There is this appearance, or what seems like a variety of appearances, including the apparent self, or most notably some kind of feeling state, that is perceived as this way or that. Usually, some version of suffering, or not. Awake, or asleep.

There are appearances…and that’s it! To talk about “false” and “true”, or real and unreal is misleading. The false is just the way the true appears as something it’s not, through an amazing feat of creation that appears as me, as the world, as many apparent things and circumstances. But it’s all as true as it gets.

So it cannot even be said that appearances are false, and awareness, the backdrop and creative force behind appearances, is true. Because what else is there?

Form is the expression of the otherwise inexpressible Formlessness. That’s all there is. Like “all there is” to a dream.

There’s no way out of this expression.
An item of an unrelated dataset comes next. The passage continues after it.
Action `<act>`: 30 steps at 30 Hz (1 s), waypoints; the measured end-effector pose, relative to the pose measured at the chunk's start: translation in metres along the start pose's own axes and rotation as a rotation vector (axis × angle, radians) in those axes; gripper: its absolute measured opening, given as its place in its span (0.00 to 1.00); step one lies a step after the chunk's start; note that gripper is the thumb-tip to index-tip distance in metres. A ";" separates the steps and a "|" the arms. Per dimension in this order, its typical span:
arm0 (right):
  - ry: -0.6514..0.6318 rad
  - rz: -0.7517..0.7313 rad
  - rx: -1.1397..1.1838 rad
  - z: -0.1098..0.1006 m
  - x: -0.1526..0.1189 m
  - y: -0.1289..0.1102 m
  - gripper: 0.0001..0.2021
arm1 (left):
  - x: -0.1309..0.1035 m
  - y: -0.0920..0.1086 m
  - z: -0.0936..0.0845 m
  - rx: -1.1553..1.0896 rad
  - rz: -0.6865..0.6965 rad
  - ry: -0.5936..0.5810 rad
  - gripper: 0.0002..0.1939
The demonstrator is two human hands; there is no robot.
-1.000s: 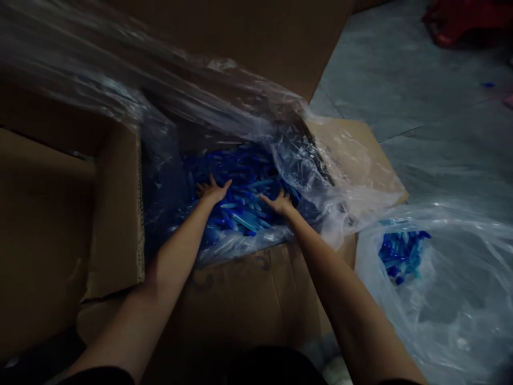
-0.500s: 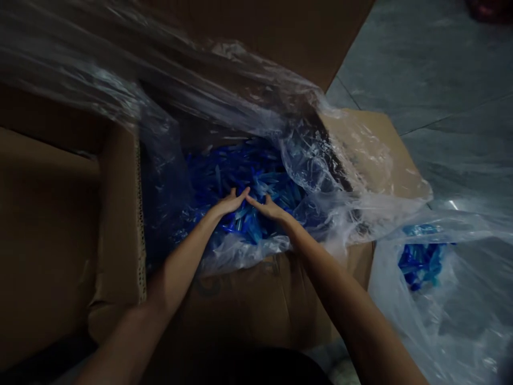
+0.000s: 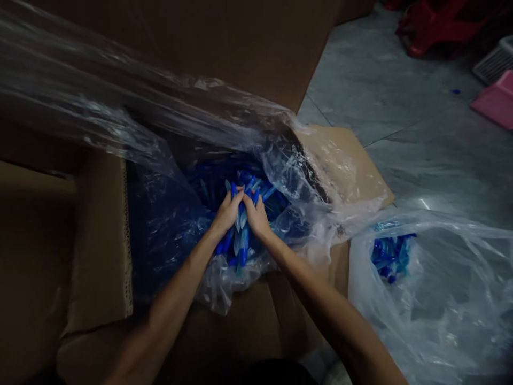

But maybe the mind just tires of its drivel, gets weary of the whole ruse of seeking. It wears out, so to speak, and sees the futility of keeping up the charade, attempting to prop up the eternal emptiness, of form. Ever been close to an elderly person as the mind and body wears out?

Yet here it is, anyway you look at it. No one ever went anywhere, like in a dream, but the dream appears to go on. Because it appears to still take some kind of form.

Isn’t that just marvelous? Nobody has to go anywhere or do anything, because there’s no parts or places. Suffering is believing there is something else, something more, something better, when here it is.

The entrance to the tunnel is seen in and from the same place as the light at the end. There is no distance. It’s an illusion, but it’s all we’ve got, for now.